*WHAT YOU HAVE TO DO*.
Leaving pictures aside, set down each line exactly, from the first line of the data to the line with "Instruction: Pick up", both included.

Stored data

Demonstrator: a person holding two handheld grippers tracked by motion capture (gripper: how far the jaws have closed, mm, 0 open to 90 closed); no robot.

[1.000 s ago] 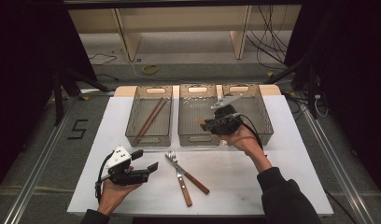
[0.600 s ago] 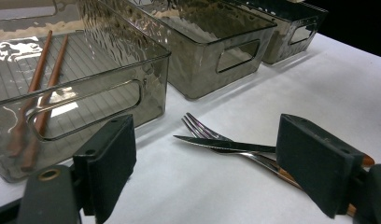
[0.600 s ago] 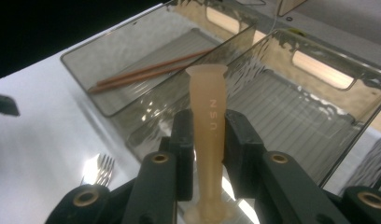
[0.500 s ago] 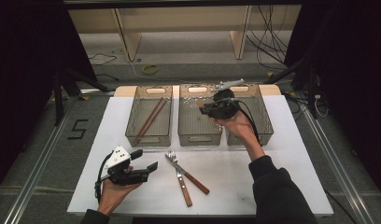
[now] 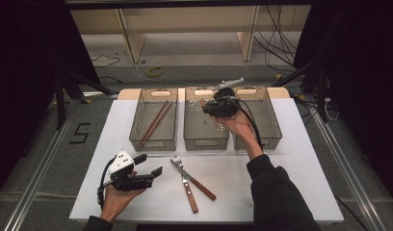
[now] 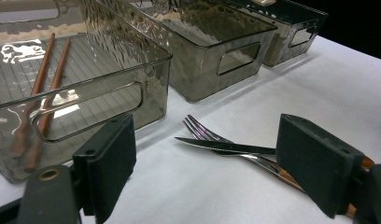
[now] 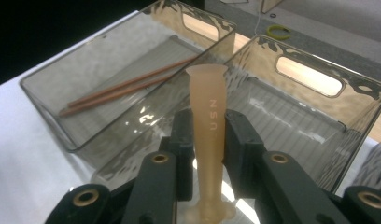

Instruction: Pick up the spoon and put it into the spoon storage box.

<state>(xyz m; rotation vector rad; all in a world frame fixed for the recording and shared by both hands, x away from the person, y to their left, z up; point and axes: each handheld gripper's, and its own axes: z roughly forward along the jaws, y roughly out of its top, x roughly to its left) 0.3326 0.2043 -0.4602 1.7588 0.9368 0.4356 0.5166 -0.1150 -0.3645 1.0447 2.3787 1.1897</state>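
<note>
Holding a pale tan utensil handle [image 7: 208, 140] clamped between its two jaws, the right gripper [image 5: 222, 107] hangs over the middle bin [image 5: 205, 139] of three smoky clear bins lined up along the far edge of the white desk [image 5: 300, 173]. In the right gripper view the handle stands upright between the pads, its flared end uppermost and small lettering on its face; in the high view a slim silvery end pokes out past the gripper toward the far edge. What sort of utensil it is I cannot say for sure, possibly a spoon or a knife, since the working end is blurred.

The left bin [image 5: 153, 139] already holds a pair of brown chopsticks [image 5: 154, 120] lying lengthwise. The right bin [image 5: 274, 130] sits just beside the middle one. A fork [image 6: 212, 137] and a knife [image 6: 226, 147] with wooden handles lie crossed on the desk near its front edge, not yet sorted.

The left gripper [image 5: 149, 166] rests near the front left corner, its jaws standing apart with nothing between them, pointing toward the crossed cutlery.

The step in hand looks like carrying the held piece to its bin. The next move calls for choosing the bin, lowering the piece inside its walls, then parting the jaws so it lies flat.
</note>
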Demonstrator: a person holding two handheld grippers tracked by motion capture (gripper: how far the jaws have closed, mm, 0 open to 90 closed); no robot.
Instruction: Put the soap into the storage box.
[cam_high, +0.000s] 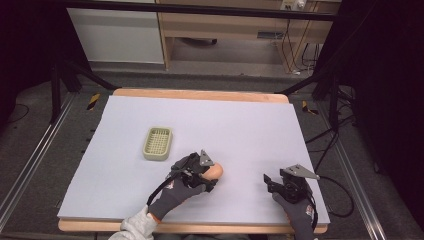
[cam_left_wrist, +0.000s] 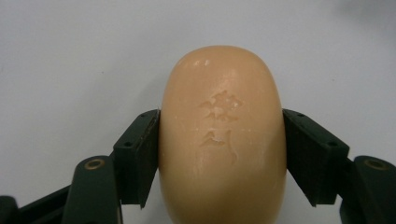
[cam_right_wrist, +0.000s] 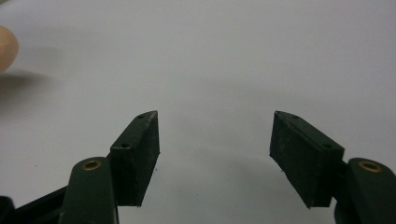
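Now | left tongs pinching soap, lower end cut off | right tongs spread

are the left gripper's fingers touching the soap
Touching. In the left gripper view both fingers press flat against the sides of the soap, with no gap on either side.

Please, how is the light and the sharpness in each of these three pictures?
High view: dim dark surroundings, evenly lit table. Left gripper view: the soap bar is sharp, with soft glare on top. Right gripper view: pads sharp, and a blurred soap edge casts a soft shadow.
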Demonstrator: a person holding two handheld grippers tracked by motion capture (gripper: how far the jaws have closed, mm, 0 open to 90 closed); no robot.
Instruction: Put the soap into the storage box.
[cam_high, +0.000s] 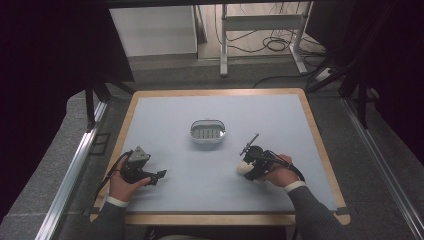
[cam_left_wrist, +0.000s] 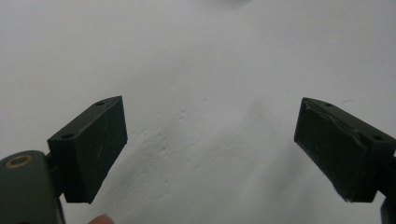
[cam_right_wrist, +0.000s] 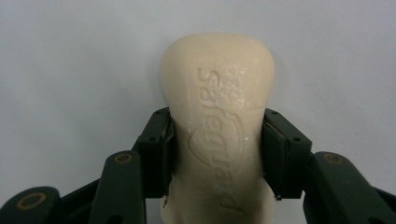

*EXERCISE SOLUTION*.
Demonstrator: a person holding two handheld grippers tracked by motion capture (gripper: how far the jaws have closed, mm, 0 open to 90 closed); no robot.

[1.000 s ago] 
[0.600 s ago] 
[0.600 s ago] 
[0.500 s ago] 
[now] 
[now] 
[now] 

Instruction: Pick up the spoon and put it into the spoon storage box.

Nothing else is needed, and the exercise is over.